## LISTED ENTRIES

Segment Open

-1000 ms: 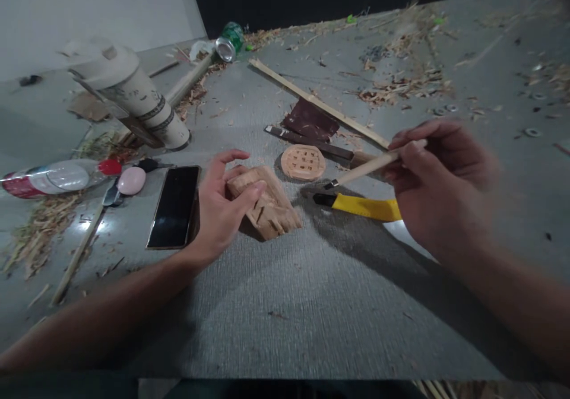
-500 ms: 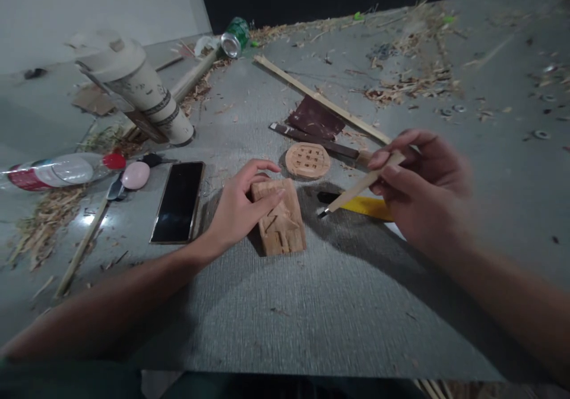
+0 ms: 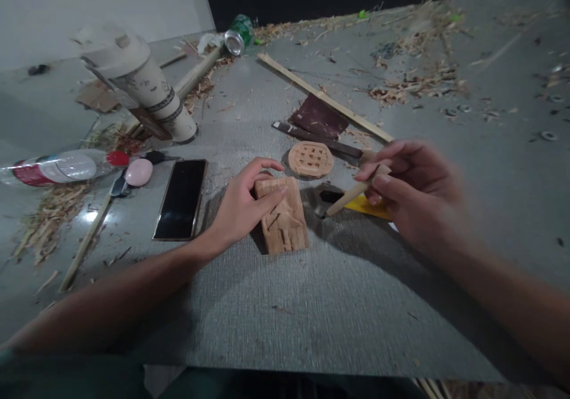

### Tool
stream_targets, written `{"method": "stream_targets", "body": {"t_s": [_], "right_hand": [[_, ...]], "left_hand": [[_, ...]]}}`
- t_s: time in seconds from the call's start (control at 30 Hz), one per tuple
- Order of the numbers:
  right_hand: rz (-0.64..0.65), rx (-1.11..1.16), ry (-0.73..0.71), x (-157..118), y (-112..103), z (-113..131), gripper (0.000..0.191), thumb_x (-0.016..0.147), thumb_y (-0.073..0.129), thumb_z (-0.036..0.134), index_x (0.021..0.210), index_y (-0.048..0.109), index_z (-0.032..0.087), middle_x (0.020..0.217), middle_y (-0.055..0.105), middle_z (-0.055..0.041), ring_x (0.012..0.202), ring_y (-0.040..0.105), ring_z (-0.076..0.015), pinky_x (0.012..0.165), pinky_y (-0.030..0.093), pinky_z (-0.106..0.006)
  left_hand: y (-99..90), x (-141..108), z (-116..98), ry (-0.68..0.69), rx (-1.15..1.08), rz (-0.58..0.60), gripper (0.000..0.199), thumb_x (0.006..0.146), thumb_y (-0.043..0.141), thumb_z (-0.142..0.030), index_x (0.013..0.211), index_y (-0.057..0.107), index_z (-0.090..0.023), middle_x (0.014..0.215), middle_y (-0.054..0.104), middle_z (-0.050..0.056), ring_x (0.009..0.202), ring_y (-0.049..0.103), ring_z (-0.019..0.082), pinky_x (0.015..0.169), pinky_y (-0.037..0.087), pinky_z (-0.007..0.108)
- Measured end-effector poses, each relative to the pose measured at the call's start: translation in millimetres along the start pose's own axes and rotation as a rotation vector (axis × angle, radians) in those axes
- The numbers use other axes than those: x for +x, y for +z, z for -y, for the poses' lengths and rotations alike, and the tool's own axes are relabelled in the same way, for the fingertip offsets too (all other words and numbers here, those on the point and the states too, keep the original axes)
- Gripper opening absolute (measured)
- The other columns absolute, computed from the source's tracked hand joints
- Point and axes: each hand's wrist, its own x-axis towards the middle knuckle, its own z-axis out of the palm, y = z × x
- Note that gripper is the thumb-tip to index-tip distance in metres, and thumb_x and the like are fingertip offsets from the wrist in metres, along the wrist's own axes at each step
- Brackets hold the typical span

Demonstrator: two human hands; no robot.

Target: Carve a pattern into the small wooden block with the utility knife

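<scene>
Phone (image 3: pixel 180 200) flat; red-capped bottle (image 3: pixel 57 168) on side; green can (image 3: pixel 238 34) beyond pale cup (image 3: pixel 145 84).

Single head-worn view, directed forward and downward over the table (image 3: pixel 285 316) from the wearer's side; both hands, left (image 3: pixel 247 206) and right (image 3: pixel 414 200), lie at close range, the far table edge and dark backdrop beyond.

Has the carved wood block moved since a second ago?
Yes. Judged against the phone, the carved wood block, gripped by the left hand, has shifted nearer the person and somewhat to the right, and has turned.
</scene>
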Motion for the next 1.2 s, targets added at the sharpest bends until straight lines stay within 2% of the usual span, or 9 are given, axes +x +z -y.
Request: {"method": "stream_targets", "body": {"t_s": [0.07,0.17,0.3,0.4,0.6,0.7,0.87,1.07,1.2], "right_hand": [[0.029,-0.033,0.007,-2.9,-0.6,0.5,0.023,0.086,0.084,0.015,0.104,0.075,0.026,0.09,0.081,-0.0002,0.056,0.059,-0.0089,0.053,0.05,-0.022],[0.114,-0.047,-0.031,-7.7,0.5,3.5,0.026,0.088,0.083,0.014,0.108,0.074,0.027,0.095,0.083,-0.0022,0.066,0.07,-0.0116,0.053,0.051,-0.021],[0.296,-0.115,-0.079,-12.8,3.6,10.8,0.033,0.091,0.08,0.012,0.118,0.073,0.03,0.101,0.085,-0.0023,0.09,0.081,-0.0187,0.076,0.064,-0.027],[0.418,-0.146,-0.082,-14.6,4.2,14.3,0.038,0.093,0.077,0.013,0.125,0.071,0.033,0.105,0.085,-0.0004,0.095,0.082,-0.0191,0.08,0.066,-0.029],[0.511,-0.322,-0.08,-11.6,1.6,14.7,0.022,0.096,0.077,0.022,0.114,0.08,0.034,0.107,0.083,-0.0008,0.091,0.08,-0.0205,0.077,0.063,-0.032],[0.578,-0.39,-0.125,-9.0,3.7,15.9,0.017,0.098,0.074,0.026,0.112,0.08,0.035,0.104,0.083,-0.0011,0.09,0.078,-0.0229,0.079,0.062,-0.038],[0.479,-0.553,-0.246,-9.7,9.8,19.2,0.007,0.099,0.07,0.031,0.099,0.077,0.03,0.088,0.079,-0.0008,0.077,0.073,-0.0208,0.067,0.056,-0.034],[0.341,-0.643,-0.277,-17.5,6.4,17.1,0.008,0.099,0.072,0.029,0.106,0.075,0.029,0.085,0.077,0.0036,0.058,0.063,-0.012,0.056,0.047,-0.026],[0.308,-0.623,-0.279,-22.5,8.1,16.5,0.01,0.1,0.071,0.027,0.109,0.074,0.029,0.088,0.078,0.0024,0.066,0.068,-0.0139,0.06,0.048,-0.028]], "left_hand": [[-0.1,-0.1,1.0,-0.002,0.0,-0.001,0.027,0.092,0.077,-0.029,0.117,0.067,-0.026,0.09,0.07,0.0,0.085,0.071,0.02,0.075,0.056,0.032],[-0.4,0.1,1.3,0.001,0.015,-0.004,0.028,0.092,0.076,-0.029,0.118,0.067,-0.026,0.098,0.071,0.001,0.09,0.071,0.021,0.078,0.057,0.033],[-0.3,0.4,-0.1,0.01,0.03,-0.008,0.029,0.092,0.076,-0.029,0.119,0.066,-0.026,0.105,0.072,0.002,0.091,0.071,0.02,0.079,0.057,0.032],[0.0,0.2,-0.4,0.013,0.016,-0.012,0.028,0.092,0.077,-0.029,0.118,0.067,-0.026,0.108,0.072,0.003,0.096,0.071,0.022,0.082,0.057,0.034],[0.0,0.1,1.4,0.038,0.016,-0.041,0.028,0.091,0.077,-0.031,0.117,0.066,-0.026,0.12,0.071,0.005,0.102,0.07,0.023,0.081,0.058,0.034],[-0.2,-0.4,1.0,0.056,0.002,-0.085,0.031,0.089,0.079,-0.03,0.116,0.064,-0.026,0.101,0.07,0.001,0.084,0.069,0.018,0.07,0.056,0.029],[0.9,-2.7,-1.3,0.079,-0.02,-0.141,0.042,0.088,0.078,-0.029,0.124,0.057,-0.028,0.076,0.059,-0.005,0.056,0.054,0.012,0.052,0.042,0.026],[1.1,-2.3,-0.6,0.09,-0.006,-0.125,0.041,0.089,0.077,-0.028,0.124,0.056,-0.029,0.077,0.058,-0.005,0.056,0.051,0.012,0.052,0.039,0.026],[0.0,-0.9,0.6,0.074,-0.005,-0.099,0.04,0.089,0.078,-0.028,0.124,0.056,-0.028,0.074,0.057,-0.006,0.058,0.054,0.013,0.055,0.041,0.028]]}}
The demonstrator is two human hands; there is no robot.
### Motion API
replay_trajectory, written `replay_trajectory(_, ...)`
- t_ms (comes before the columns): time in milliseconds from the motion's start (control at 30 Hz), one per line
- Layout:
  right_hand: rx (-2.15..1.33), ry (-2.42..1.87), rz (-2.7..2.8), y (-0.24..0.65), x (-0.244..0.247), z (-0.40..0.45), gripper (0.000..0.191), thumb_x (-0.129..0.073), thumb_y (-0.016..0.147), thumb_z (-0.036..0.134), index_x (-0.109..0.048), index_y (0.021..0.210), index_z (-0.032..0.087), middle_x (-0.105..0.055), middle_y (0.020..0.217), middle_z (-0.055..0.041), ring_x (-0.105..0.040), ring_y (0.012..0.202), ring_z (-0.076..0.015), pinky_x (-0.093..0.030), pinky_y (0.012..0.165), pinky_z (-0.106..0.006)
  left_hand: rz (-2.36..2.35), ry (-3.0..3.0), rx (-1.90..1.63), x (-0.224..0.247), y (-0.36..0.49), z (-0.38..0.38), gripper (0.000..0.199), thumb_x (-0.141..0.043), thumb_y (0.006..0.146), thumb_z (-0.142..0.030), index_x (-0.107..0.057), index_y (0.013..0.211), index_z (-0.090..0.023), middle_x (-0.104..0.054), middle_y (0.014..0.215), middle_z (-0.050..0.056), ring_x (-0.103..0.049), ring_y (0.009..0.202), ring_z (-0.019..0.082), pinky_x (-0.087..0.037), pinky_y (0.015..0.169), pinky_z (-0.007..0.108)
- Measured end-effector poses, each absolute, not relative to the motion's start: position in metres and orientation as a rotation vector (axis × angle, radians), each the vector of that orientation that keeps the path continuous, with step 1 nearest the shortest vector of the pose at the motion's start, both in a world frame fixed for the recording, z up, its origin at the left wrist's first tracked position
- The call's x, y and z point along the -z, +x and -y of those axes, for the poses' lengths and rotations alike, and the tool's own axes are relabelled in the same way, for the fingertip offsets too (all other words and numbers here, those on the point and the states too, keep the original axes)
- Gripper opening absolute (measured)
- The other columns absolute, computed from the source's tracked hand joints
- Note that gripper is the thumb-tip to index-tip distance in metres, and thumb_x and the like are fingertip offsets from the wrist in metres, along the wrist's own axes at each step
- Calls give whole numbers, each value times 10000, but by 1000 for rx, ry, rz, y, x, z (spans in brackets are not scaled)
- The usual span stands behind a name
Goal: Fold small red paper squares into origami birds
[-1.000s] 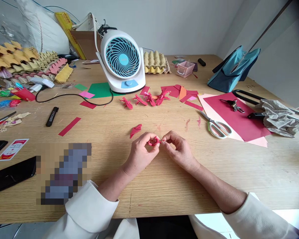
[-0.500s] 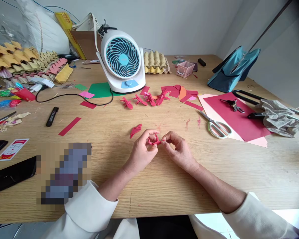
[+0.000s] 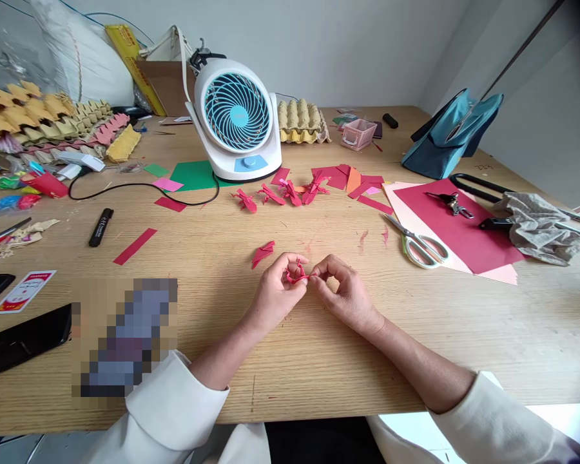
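A small folded red paper piece (image 3: 297, 278) is between my two hands, just above the wooden table. My left hand (image 3: 276, 290) pinches its left part between thumb and fingers. At its right tip, my right hand (image 3: 342, 290) has thumb and forefinger pressed together on the paper. Another folded red piece (image 3: 263, 254) lies on the table just beyond my left hand. Several folded red paper figures (image 3: 294, 192) stand in a row farther back, in front of the fan.
A white fan (image 3: 239, 116) stands at the back. Scissors (image 3: 423, 250) and a red sheet (image 3: 464, 232) with keys lie to the right. On the left are a black marker (image 3: 101, 227), a red strip (image 3: 135, 246) and a black phone (image 3: 24, 341).
Both hands still hold the folded red paper. The fingers of my right hand have shifted slightly left along its tip, and the paper has turned a little.
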State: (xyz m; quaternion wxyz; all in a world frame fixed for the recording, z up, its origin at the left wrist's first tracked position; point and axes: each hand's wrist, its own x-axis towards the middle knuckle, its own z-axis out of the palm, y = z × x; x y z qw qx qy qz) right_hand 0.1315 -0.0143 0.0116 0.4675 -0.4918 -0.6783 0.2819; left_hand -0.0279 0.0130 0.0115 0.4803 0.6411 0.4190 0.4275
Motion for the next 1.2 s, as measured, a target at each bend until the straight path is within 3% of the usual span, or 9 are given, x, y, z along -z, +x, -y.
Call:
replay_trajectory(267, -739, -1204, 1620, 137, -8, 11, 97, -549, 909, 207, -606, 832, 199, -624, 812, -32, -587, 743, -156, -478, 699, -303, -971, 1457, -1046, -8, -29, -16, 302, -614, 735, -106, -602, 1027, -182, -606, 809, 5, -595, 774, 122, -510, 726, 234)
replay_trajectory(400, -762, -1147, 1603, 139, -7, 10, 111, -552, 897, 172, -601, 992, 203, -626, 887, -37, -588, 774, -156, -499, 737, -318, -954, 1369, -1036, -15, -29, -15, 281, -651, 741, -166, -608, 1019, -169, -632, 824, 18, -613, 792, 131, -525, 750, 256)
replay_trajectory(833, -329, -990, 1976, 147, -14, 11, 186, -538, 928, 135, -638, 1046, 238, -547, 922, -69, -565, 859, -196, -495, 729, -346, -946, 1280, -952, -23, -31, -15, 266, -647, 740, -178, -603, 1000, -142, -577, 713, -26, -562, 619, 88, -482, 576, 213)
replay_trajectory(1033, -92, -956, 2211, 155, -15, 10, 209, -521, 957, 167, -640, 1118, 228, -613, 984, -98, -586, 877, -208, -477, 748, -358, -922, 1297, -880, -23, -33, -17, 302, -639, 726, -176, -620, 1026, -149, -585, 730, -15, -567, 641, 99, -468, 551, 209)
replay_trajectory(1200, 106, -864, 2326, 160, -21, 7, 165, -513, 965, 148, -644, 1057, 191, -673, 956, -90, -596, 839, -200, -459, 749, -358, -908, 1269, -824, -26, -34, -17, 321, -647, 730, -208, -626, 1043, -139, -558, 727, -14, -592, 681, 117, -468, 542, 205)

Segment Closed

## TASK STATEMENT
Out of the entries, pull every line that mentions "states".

## REPLY
- The numbers use other axes than those: x for +x, y for +z, z for -y, for the poses' lengths and rotations alike, and the tool's own axes are relabelled in the same way, for the fingertip offsets too (all other words and numbers here, those on the point and the states too, keep the original axes)
- The call's x, y and z point along the -z, +x and -y of those axes, for the poses' lengths and rotations alike, and the tool's own axes are relabelled in the same way, for the fingertip offsets too (all other words and numbers here, those on the point and the states too, keep the original axes)

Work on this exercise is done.